オーストラリアが世界に誇る「ハーバーブリッジ」はシドニーの交通機関としても欠かせない存在。毎週500万もの人々が、通勤のためこの橋を利用する。建設から80年が経過したこの交通の要所に、大規模な補修工事が行なわれることになった。工事期間はたったの10ヵ月。なんとしても期限に間に合わせなければならないというプレッシャーの中で、さまざまな問題に直面する技術者たちに密着する。

1932年に開通したハーバーブリッジは、8車線の車道と複数の鉄道線路が走る交通の要所。シドニー市民の足ともいえるこの橋を工事するには、入念な作業プランを立てなければならない。
まず作業に取りかかったのは塗装チーム。塗装をする前に、まずは毒性の強い古いペンキを剥がすことから始まった。橋の下に広がる海を汚染しないよう密閉された作業場を設置し、作業員は呼吸装置付きの特製スーツを着用する。
一方、交通管制室は新しい拠点への移転準備に追われていた。橋の上では、日々さまざまな事故が発生する。最も多いのは追突事故だという。観光目的で橋を渡る車両も多いため、景色に目を奪われ注意力が散漫になってしまうのだ。救急車の手配や事故のニュースを流すのも管制室の仕事。シドニーの交通が混乱しないよう、常に目を光らせている。

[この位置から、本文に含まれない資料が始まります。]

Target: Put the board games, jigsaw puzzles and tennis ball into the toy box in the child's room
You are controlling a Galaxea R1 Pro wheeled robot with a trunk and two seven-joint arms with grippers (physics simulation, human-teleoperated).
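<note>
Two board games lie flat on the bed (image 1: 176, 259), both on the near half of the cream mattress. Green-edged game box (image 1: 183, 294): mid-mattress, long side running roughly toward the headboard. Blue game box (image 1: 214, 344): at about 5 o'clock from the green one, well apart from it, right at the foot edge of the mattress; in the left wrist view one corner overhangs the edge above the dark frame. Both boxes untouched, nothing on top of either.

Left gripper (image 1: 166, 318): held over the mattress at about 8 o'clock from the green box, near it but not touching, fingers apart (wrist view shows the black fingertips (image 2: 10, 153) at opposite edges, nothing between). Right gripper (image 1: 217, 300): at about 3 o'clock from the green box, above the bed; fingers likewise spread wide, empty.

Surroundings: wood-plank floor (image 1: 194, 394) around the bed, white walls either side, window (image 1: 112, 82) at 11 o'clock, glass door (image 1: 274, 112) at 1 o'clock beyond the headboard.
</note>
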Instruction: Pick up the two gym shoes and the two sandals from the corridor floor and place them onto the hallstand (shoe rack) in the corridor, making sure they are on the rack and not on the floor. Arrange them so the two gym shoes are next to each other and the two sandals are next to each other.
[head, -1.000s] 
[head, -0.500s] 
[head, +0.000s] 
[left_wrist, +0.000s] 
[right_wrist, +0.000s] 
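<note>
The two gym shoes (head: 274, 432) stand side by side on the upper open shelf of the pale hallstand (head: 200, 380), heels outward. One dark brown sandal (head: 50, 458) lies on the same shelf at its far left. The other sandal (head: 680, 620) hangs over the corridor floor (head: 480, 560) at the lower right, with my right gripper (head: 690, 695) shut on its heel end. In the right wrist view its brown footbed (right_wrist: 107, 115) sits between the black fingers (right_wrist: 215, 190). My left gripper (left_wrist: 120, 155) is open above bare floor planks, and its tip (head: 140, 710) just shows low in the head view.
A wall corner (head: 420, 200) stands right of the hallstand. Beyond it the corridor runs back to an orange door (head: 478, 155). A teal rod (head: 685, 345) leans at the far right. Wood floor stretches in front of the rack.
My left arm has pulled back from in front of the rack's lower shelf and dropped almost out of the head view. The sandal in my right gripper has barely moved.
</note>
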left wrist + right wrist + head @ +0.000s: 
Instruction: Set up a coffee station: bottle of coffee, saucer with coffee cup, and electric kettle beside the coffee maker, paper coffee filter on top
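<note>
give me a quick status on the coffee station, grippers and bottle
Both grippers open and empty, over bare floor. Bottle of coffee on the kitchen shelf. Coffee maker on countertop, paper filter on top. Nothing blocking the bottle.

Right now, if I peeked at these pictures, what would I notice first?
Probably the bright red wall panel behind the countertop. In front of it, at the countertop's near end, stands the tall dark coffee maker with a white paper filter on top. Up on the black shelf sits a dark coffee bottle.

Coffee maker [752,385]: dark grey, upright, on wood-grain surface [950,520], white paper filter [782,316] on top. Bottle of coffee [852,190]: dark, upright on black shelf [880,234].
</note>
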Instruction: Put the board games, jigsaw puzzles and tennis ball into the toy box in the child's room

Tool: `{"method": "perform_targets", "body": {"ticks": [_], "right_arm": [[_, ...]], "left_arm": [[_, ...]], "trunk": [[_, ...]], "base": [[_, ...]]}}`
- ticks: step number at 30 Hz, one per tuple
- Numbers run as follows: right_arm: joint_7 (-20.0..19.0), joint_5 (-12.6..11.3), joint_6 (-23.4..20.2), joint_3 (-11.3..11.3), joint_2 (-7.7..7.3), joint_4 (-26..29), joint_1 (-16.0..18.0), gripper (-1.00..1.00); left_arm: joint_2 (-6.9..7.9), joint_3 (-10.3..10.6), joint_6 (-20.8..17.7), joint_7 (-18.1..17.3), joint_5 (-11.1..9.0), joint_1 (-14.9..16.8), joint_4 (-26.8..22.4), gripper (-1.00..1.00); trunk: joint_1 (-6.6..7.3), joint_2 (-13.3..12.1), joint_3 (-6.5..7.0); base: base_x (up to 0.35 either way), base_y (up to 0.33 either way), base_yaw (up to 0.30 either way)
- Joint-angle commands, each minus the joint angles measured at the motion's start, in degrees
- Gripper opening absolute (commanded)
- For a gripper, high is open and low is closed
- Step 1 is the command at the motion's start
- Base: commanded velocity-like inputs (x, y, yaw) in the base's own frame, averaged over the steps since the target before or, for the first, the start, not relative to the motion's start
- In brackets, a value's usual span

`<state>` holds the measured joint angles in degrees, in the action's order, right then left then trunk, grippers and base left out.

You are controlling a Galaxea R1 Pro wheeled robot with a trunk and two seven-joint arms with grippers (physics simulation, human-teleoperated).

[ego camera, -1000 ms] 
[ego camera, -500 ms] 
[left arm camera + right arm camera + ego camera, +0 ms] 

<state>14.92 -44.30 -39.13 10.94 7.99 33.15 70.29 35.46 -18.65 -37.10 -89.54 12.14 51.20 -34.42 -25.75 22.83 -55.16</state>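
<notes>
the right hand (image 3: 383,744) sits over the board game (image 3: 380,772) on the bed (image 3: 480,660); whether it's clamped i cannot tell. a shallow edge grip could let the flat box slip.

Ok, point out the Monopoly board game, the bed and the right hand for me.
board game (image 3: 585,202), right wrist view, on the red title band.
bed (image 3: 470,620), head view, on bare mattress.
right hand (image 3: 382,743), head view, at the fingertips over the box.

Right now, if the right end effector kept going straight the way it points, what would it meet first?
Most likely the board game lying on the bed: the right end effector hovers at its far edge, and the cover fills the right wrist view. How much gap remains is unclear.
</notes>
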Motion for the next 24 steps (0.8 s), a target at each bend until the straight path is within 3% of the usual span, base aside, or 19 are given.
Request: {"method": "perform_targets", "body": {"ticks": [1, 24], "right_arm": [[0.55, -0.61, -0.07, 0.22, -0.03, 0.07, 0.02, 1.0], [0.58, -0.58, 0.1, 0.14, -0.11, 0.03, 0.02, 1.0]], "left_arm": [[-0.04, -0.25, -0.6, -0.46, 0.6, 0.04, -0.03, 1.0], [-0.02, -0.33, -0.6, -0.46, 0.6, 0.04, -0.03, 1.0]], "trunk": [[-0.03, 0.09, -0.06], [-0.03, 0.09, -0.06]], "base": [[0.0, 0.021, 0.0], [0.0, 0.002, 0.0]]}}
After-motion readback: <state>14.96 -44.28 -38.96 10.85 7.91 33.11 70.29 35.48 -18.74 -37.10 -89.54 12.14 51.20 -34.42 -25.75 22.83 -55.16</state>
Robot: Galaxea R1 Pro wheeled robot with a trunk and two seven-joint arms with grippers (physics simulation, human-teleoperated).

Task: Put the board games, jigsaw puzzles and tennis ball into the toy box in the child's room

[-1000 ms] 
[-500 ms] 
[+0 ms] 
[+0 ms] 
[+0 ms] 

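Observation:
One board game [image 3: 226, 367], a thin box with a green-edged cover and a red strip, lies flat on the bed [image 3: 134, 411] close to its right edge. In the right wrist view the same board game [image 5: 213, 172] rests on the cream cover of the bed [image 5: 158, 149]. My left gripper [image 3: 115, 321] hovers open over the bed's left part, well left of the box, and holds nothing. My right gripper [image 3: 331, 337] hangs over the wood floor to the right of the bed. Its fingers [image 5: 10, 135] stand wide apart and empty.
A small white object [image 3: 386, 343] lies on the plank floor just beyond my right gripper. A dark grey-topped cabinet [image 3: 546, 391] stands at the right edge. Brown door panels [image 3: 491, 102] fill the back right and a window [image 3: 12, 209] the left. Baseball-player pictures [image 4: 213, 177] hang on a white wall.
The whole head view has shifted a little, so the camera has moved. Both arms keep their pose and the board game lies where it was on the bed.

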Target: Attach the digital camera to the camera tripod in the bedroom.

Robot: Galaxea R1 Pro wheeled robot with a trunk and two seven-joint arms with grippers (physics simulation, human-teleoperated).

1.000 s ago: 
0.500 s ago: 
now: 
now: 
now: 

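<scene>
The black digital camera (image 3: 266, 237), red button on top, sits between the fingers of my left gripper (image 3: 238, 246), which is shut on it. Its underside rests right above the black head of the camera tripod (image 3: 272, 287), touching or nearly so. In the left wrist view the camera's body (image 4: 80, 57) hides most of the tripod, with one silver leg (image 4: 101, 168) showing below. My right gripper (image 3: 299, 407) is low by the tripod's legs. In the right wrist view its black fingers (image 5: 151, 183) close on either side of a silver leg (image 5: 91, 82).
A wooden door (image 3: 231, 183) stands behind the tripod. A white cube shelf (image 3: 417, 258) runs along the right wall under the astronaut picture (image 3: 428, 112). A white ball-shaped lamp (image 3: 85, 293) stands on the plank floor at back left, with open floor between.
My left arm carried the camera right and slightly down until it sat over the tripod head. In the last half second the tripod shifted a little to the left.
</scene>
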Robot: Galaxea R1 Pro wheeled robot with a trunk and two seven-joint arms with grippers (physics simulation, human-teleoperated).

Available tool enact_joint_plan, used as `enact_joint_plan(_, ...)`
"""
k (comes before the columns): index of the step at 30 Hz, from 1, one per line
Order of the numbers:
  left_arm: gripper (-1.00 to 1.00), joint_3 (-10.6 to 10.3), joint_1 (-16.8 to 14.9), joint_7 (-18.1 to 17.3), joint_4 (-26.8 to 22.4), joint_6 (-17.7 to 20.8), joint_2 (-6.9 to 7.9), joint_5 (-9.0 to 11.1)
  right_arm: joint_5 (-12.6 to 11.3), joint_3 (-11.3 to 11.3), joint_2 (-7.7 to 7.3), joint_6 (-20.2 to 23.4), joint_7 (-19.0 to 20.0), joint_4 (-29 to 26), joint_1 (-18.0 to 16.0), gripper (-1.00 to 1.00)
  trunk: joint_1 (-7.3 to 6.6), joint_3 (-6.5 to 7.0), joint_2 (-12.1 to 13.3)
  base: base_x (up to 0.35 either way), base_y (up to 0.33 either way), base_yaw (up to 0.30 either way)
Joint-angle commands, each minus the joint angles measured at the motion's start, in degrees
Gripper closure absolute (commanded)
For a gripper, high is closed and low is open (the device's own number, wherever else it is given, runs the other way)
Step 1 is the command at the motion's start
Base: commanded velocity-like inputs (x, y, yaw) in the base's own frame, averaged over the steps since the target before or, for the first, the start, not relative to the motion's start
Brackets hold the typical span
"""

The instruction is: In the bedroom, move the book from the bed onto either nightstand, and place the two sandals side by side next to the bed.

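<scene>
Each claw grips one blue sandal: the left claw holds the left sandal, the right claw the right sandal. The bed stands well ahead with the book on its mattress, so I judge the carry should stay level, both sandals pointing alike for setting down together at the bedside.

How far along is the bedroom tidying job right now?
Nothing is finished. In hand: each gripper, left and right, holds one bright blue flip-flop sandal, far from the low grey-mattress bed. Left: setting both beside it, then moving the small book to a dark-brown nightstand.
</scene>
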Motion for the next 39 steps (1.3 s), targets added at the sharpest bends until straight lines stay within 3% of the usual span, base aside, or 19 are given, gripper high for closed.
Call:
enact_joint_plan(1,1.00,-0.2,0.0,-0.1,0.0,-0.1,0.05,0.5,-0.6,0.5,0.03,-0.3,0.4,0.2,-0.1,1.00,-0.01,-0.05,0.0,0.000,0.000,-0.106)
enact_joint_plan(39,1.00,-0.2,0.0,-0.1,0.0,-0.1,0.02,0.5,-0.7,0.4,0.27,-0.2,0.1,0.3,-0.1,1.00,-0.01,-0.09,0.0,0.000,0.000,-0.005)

また補修工事と同時進行で、あるイベントが計画されていた。それは、橋に芝生を敷き詰め、市民を集めてて皆で朝食をとろうという壮大な計画。題して「ブリッジで朝食を」。ところがこの一大ピクニックイベントの開催まで残り1カ月を切ったとき問題が発生する。塗装作業が遅れ気味になっているうえ、整備中の線路に破損した枕木が発見されたのだ。さらに、強風が塗装チームを悩ませる。幸い風は収まり、なんとか期限内に終了する目処が立ってきたころ、管制室の移転も無事に終了。残すはイベントの準備のみとなった。
「ブリッジで朝食を」当日。イベントには6000人が来場。朝5時に到着した芝生が橋の上に敷き詰められる。仮設トイレやゴミ箱なども設置し、イベントスタッフは笑顔で来場者を迎えることができた。イベントに参加した人々は「ハーバーブリッジはシドニーの顔」「世界に誇れる建造物」と、新しく生まれ変わったこの橋をほめ称えた。